### Assigned task
In your copy, include no images, and write out every entry below exactly as it stands.

### Records to process

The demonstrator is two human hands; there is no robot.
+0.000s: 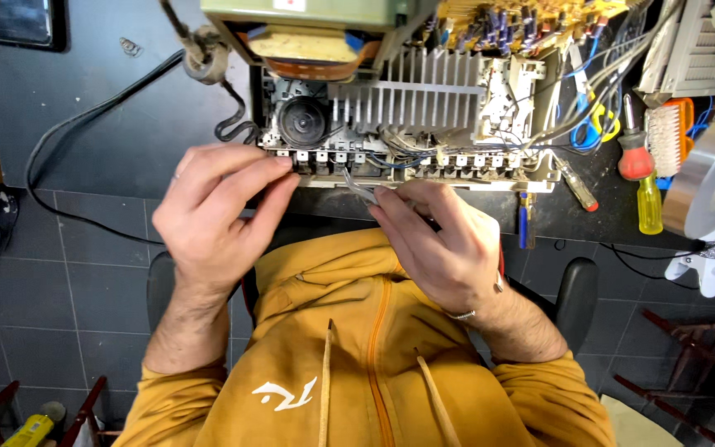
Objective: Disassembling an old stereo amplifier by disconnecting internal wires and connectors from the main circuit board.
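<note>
**Head view: tweezers at the front edge of an opened chassis**

Head camera looked straight down, and far left a black power cable (68,157) looped across the dark bench toward the unit. Next came the left hand (213,211): fingers curled nearly closed, thumb and forefinger tips pressed on the row of small switch blocks (324,159) along the near edge of the opened chassis (457,170). It looked like a steadying pinch, though whether it truly gripped a block I could not tell.

Just behind sat a round black wheel (304,122), then the heat-sink fins (399,95).

Centre stage were the metal tweezers (357,189), just below the switch row and between the two hands. Their long axis ran on a slant, from low right up to high left, tips pointing at the front edge. The right hand (444,248) had them pinched, fingers drawn in tight round the rear end; the tips looked close together, with nothing visible between them.

My read: this was the fine picking stage at the front panel. A next move would call for a small, steady advance along that slant, with the left hand bracing the chassis.

Further right lay a blue-handled tool (524,223), a red-handled screwdriver (635,153) and a yellow one (649,207).
</note>
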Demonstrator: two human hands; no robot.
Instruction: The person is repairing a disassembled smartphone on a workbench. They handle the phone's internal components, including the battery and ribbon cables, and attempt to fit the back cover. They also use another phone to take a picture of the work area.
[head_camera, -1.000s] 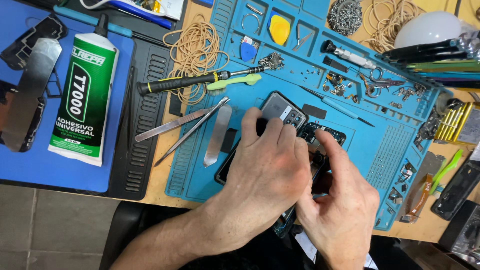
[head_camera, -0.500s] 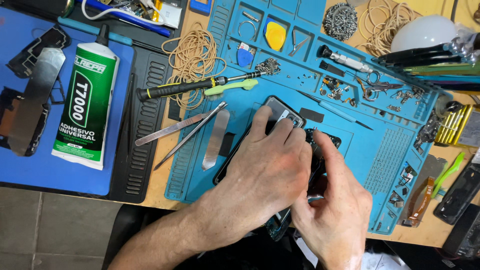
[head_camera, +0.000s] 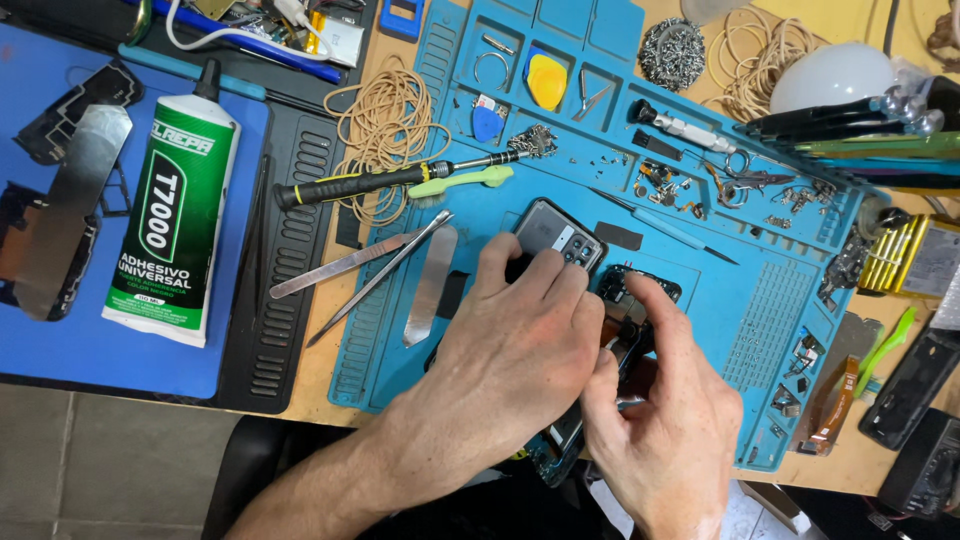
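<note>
My left hand (head_camera: 515, 355) lies flat over a grey phone back cover (head_camera: 556, 233) with a camera cluster, pressing it onto the blue work mat (head_camera: 700, 300). Beside it, my right hand (head_camera: 665, 420) has its fingertips on the opened phone body (head_camera: 632, 290), whose dark inner parts show near the index finger. Most of the phone is hidden under both hands. Its lower end (head_camera: 555, 455) sticks out below my left palm.
Steel tweezers (head_camera: 375, 275) and a flat metal pry tool (head_camera: 430, 285) lie left of my hands. A black-and-yellow screwdriver (head_camera: 380, 180), a green brush, rubber bands (head_camera: 385, 125), loose screws and small parts sit on the mat. A white-and-green glue tube (head_camera: 175, 215) rests on a blue pad at left.
My view has shifted slightly, so everything sits a little lower in the frame. Both hands stay on the phone; the right fingers have moved slightly along the opened body.
</note>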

### Response below
The demonstrator is two human hands; there is no robot.
+0.000s: 
Objective: Disassembling an old stereo amplifier by disconnecting internal wires and connectors from the main circuit board.
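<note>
**Head view: tweezers at the front edge of an opened chassis**

Head camera looked straight down, and far left a black power cable (68,157) looped across the dark bench toward the unit. Next came the left hand (213,211): fingers curled nearly closed, thumb and forefinger tips pressed on the row of small switch blocks (324,159) along the near edge of the opened chassis (457,170). It looked like a steadying pinch, though whether it truly gripped a block I could not tell.

Just behind sat a round black wheel (304,122), then the heat-sink fins (399,95).

Centre stage were the metal tweezers (357,189), just below the switch row and between the two hands. Their long axis ran on a slant, from low right up to high left, tips pointing at the front edge. The right hand (444,248) had them pinched, fingers drawn in tight round the rear end; the tips looked close together, with nothing visible between them.

My read: this was the fine picking stage at the front panel. A next move would call for a small, steady advance along that slant, with the left hand bracing the chassis.

Further right lay a blue-handled tool (524,223), a red-handled screwdriver (635,153) and a yellow one (649,207).
</note>
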Demonstrator: two human hands; no robot.
Instruction: The person is repairing a disassembled smartphone on a workbench. They handle the phone's internal components, including the battery and ribbon cables, and attempt to fit the back cover. They also use another phone to take a picture of the work area.
[head_camera, -1.000s] 
[head_camera, -0.500s] 
[head_camera, +0.000s] 
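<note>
My left hand (head_camera: 515, 355) lies flat over a grey phone back cover (head_camera: 556, 233) with a camera cluster, pressing it onto the blue work mat (head_camera: 700, 300). Beside it, my right hand (head_camera: 665, 420) has its fingertips on the opened phone body (head_camera: 632, 290), whose dark inner parts show near the index finger. Most of the phone is hidden under both hands. Its lower end (head_camera: 555, 455) sticks out below my left palm.
Steel tweezers (head_camera: 375, 275) and a flat metal pry tool (head_camera: 430, 285) lie left of my hands. A black-and-yellow screwdriver (head_camera: 380, 180), a green brush, rubber bands (head_camera: 385, 125), loose screws and small parts sit on the mat. A white-and-green glue tube (head_camera: 175, 215) rests on a blue pad at left.
My view has shifted slightly, so everything sits a little lower in the frame. Both hands stay on the phone; the right fingers have moved slightly along the opened body.
</note>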

What appears above is the full answer.